* What the task requires *
For this exercise, copy out each line of the material below that includes "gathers".

* Extracted entries *

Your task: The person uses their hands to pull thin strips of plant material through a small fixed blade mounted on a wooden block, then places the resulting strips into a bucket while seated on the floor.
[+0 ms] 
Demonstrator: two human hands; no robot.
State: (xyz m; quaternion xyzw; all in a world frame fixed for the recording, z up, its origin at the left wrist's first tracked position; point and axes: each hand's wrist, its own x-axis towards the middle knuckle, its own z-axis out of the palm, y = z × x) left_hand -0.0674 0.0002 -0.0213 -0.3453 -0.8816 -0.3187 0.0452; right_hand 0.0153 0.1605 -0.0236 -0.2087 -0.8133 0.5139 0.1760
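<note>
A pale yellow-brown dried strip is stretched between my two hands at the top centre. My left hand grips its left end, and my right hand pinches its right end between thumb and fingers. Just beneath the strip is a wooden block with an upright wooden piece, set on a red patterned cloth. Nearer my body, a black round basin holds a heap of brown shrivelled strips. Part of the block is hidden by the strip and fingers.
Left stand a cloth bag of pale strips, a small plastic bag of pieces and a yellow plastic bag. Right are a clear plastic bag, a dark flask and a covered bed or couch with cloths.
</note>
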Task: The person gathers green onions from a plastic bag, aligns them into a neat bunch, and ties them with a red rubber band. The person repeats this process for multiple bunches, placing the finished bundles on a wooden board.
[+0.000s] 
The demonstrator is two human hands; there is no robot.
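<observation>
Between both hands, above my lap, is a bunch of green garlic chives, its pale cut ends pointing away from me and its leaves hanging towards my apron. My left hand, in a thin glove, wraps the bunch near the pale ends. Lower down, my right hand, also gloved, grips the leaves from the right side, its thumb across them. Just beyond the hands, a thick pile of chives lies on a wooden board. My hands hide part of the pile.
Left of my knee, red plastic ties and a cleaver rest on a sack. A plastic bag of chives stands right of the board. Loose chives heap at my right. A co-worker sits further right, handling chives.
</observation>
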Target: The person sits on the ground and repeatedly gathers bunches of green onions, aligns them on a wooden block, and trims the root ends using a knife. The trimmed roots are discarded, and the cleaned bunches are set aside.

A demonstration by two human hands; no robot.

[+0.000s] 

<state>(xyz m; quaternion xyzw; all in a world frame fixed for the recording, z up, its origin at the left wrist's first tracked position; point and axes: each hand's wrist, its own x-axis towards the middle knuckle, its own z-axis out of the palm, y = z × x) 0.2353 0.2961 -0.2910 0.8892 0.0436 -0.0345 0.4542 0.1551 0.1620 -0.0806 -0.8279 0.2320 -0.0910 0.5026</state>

* Task answer *
Task: The person gathers green onions from a plastic bag, aligns them into a neat bunch, and ties them with a red rubber band. The person repeats this process for multiple bunches, placing the finished bundles on a wooden board.
Target: The person sits on the ground and repeatedly gathers bunches of green onions, aligns them on a wooden block, and trims the root ends using a knife. The trimmed roots are discarded, and the cleaned bunches are set aside.

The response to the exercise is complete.